The reality is that, if we test this way:
/**
* @group sample
*/
public function test_unsetting_phpmailer_instance() {
global $phpmailer;
$phpmailer = null;
$this->assertNull( $phpmailer );
}
/**
* @group sample
*/
public function test_random_delivery() {
wp_mail( 'test@example.com', 'Test', 'Test' );
global $phpmailer;
$this->assertInstanceOf( 'MockPHPMailer', $phpmailer );
}
The PHPMailer instance is not being completely reset in tear_down in reset_phpmailer_instance and the email is being sent with a regular PHPMailer object.

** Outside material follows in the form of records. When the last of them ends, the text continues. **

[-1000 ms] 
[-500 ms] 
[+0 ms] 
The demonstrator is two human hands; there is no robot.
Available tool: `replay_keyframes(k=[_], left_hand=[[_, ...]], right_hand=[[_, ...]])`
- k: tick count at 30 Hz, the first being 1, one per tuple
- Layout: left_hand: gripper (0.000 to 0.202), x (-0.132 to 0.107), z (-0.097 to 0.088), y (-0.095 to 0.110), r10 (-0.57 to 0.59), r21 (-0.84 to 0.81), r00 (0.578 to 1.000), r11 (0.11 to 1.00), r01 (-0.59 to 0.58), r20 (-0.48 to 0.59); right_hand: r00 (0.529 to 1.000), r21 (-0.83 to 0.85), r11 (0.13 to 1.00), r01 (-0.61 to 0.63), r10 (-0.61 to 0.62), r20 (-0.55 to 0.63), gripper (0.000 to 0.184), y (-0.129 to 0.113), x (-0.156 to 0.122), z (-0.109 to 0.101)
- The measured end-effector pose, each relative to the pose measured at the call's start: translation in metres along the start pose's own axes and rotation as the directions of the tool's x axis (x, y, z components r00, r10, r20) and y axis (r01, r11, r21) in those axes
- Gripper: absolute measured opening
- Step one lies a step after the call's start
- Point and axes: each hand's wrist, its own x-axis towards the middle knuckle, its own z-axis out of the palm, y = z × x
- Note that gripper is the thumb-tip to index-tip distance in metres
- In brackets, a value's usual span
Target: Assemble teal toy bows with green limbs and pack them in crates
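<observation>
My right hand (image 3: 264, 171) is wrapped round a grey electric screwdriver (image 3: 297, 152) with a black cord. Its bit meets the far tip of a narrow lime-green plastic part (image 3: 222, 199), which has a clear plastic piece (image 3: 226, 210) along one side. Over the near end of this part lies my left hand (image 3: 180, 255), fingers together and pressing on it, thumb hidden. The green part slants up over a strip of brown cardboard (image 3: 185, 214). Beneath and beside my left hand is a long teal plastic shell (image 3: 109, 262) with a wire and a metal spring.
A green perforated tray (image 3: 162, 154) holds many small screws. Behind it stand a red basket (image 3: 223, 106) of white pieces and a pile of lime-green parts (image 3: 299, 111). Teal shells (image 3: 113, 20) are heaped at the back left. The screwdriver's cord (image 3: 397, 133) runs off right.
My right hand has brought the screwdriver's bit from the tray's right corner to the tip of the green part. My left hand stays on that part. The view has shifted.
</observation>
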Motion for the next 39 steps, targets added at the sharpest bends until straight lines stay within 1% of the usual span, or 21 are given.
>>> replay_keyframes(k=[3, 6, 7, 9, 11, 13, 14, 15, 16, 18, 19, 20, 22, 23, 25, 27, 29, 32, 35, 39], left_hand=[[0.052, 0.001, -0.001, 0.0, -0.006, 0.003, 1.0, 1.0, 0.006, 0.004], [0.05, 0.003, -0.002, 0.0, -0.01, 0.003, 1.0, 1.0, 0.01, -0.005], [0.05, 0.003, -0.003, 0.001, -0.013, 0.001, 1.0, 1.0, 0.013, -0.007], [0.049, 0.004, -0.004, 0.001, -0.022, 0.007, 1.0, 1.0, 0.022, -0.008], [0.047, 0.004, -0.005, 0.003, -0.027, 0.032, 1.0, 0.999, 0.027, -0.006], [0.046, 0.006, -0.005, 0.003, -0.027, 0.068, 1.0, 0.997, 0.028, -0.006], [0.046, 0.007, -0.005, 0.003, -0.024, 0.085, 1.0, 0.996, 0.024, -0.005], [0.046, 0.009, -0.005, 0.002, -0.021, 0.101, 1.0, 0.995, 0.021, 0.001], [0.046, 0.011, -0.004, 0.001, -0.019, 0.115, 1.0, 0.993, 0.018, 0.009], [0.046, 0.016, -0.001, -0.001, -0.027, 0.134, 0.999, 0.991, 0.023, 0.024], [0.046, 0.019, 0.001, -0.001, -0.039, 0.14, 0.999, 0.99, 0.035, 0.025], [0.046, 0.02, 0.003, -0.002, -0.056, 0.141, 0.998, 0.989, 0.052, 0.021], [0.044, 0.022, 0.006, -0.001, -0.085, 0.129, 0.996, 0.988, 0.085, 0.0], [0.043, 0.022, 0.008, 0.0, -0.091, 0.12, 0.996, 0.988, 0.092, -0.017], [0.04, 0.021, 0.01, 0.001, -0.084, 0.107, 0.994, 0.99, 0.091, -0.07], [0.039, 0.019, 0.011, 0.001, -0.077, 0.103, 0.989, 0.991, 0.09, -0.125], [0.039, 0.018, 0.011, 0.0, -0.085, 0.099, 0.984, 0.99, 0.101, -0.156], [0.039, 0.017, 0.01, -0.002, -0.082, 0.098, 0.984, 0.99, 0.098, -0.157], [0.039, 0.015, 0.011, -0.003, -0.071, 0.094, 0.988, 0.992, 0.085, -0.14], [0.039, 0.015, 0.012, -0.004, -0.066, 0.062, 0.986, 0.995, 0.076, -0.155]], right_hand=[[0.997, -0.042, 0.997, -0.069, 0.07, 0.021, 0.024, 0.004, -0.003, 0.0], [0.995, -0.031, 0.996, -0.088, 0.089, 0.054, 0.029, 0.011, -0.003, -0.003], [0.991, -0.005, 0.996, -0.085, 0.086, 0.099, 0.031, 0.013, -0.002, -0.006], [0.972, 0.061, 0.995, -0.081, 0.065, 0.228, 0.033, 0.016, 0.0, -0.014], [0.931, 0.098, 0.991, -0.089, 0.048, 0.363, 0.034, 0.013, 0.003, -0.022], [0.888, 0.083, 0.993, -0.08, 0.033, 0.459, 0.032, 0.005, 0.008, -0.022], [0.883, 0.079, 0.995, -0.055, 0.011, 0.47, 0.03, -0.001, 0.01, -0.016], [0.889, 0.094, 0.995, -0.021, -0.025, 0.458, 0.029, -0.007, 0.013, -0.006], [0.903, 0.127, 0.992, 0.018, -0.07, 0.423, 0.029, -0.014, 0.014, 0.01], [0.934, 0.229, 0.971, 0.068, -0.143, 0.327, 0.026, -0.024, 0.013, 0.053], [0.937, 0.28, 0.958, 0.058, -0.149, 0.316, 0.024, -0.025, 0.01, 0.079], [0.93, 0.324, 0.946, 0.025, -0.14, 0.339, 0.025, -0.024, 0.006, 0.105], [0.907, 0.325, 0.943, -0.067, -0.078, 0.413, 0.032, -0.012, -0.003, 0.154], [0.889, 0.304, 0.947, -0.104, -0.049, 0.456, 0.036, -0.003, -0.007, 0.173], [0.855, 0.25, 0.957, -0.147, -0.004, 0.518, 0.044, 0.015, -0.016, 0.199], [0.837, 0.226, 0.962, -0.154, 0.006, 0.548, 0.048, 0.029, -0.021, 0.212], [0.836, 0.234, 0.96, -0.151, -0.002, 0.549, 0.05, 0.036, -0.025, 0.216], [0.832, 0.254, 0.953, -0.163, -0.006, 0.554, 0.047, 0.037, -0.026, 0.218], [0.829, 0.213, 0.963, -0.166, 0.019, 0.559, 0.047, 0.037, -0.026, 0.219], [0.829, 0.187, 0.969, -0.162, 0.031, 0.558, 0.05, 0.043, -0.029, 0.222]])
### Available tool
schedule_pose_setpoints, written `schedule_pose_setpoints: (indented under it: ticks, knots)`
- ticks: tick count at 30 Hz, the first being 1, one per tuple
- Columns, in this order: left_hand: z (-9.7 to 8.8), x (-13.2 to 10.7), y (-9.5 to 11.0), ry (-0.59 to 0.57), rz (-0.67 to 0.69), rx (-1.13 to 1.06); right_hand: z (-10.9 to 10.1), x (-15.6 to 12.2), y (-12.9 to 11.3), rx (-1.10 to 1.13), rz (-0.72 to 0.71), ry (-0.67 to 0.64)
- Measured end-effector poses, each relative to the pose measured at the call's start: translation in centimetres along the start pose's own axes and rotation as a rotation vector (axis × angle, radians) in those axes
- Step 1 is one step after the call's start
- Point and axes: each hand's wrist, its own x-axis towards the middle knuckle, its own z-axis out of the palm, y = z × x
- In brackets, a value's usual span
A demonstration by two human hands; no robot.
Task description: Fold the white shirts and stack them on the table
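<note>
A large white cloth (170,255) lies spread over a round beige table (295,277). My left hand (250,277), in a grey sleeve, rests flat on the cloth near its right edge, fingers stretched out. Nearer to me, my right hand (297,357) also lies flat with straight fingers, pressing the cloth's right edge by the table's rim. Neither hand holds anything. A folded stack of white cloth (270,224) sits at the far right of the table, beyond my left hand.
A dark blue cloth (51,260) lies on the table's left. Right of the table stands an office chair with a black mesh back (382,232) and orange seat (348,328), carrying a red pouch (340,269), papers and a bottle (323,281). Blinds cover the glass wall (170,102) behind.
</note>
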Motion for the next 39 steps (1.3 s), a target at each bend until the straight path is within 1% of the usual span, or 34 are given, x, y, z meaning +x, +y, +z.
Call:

This section of code is not doing the job:
The problem is that the $mailer conditional is not covering the scenario where $phpmailer is unset.
This was addressed in [41185], but was not sufficiently addressed, not covering this edge case. What I'm trying to devise is why the conditional was introduced first in [37358].
I think that the object should be reset unconditionally. I would like to see a patch proposal.
@SirLouen commented on PR #9403:
3 months ago
#9
This PR is not valid anymore.
This ticket was mentioned in PR #10285 on WordPress/wordpress-develop by @peterhebert.
4 weeks ago
#10
- Keywords has-patch has-unit-tests added; needs-patch needs-unit-tests removed
added filter to make it simpler to override the global mailer change tests to use new filter
Trac ticket: https://core.trac.wordpress.org/ticket/28618
I don't hate this, so that's good. :) Will want some other feedback.
Another option: Note that this object does basically nothing on construct so we could probably just always construct it and work around it in our tests some other way.